Nothing left out, nothing added: return the full set of records.

Records drawn from a dataset
== == ==

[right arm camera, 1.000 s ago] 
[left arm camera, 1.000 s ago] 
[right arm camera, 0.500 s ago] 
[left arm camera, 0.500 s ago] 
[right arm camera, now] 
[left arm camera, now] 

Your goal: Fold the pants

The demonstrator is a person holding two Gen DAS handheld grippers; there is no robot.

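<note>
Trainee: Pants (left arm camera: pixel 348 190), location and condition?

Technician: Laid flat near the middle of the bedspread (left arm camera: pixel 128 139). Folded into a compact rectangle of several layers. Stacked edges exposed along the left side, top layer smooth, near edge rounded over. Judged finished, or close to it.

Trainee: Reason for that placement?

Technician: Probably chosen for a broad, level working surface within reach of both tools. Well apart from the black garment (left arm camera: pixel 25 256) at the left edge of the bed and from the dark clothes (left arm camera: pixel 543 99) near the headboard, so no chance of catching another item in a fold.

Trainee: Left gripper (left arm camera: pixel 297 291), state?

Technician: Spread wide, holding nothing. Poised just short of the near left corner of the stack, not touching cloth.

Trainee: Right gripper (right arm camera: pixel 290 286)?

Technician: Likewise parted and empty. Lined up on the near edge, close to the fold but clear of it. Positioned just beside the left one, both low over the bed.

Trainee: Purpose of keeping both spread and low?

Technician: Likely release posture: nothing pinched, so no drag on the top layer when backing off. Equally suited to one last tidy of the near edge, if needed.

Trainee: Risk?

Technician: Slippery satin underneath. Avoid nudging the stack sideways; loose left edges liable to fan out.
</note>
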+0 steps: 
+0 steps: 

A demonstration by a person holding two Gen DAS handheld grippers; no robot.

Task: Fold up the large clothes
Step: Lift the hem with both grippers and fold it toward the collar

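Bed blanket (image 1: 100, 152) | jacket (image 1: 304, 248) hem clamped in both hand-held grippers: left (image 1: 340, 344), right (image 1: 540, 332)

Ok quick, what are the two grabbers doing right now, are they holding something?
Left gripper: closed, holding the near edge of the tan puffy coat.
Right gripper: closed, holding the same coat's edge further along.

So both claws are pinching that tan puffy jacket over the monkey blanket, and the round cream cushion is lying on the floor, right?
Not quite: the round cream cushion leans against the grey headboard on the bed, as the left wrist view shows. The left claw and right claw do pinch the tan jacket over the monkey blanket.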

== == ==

◆ **OUTPUT OF THE EXERCISE**:
[right arm camera, 1.000 s ago] 
[left arm camera, 1.000 s ago] 
[right arm camera, 0.500 s ago] 
[left arm camera, 0.500 s ago] 
[right arm camera, now] 
[left arm camera, now] 

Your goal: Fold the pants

The demonstrator is a person holding two Gen DAS handheld grippers; there is no robot.

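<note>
Trainee: Pants (left arm camera: pixel 348 190), location and condition?

Technician: Laid flat near the middle of the bedspread (left arm camera: pixel 128 139). Folded into a compact rectangle of several layers. Stacked edges exposed along the left side, top layer smooth, near edge rounded over. Judged finished, or close to it.

Trainee: Reason for that placement?

Technician: Probably chosen for a broad, level working surface within reach of both tools. Well apart from the black garment (left arm camera: pixel 25 256) at the left edge of the bed and from the dark clothes (left arm camera: pixel 543 99) near the headboard, so no chance of catching another item in a fold.

Trainee: Left gripper (left arm camera: pixel 297 291), state?

Technician: Spread wide, holding nothing. Poised just short of the near left corner of the stack, not touching cloth.

Trainee: Right gripper (right arm camera: pixel 290 286)?

Technician: Likewise parted and empty. Lined up on the near edge, close to the fold but clear of it. Positioned just beside the left one, both low over the bed.

Trainee: Purpose of keeping both spread and low?

Technician: Likely release posture: nothing pinched, so no drag on the top layer when backing off. Equally suited to one last tidy of the near edge, if needed.

Trainee: Risk?

Technician: Slippery satin underneath. Avoid nudging the stack sideways; loose left edges liable to fan out.
</note>
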+0 steps: 
+0 steps: 

A demonstration by a person holding two Gen DAS handheld grippers; no robot.

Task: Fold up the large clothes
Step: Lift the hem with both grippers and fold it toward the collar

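Bed blanket (image 1: 100, 152) | jacket (image 1: 304, 248) hem clamped in both hand-held grippers: left (image 1: 340, 344), right (image 1: 540, 332)

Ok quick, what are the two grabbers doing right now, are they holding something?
Left gripper: closed, holding the near edge of the tan puffy coat.
Right gripper: closed, holding the same coat's edge further along.

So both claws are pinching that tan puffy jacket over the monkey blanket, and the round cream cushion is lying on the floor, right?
Not quite: the round cream cushion leans against the grey headboard on the bed, as the left wrist view shows. The left claw and right claw do pinch the tan jacket over the monkey blanket.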

With that, the exercise is done.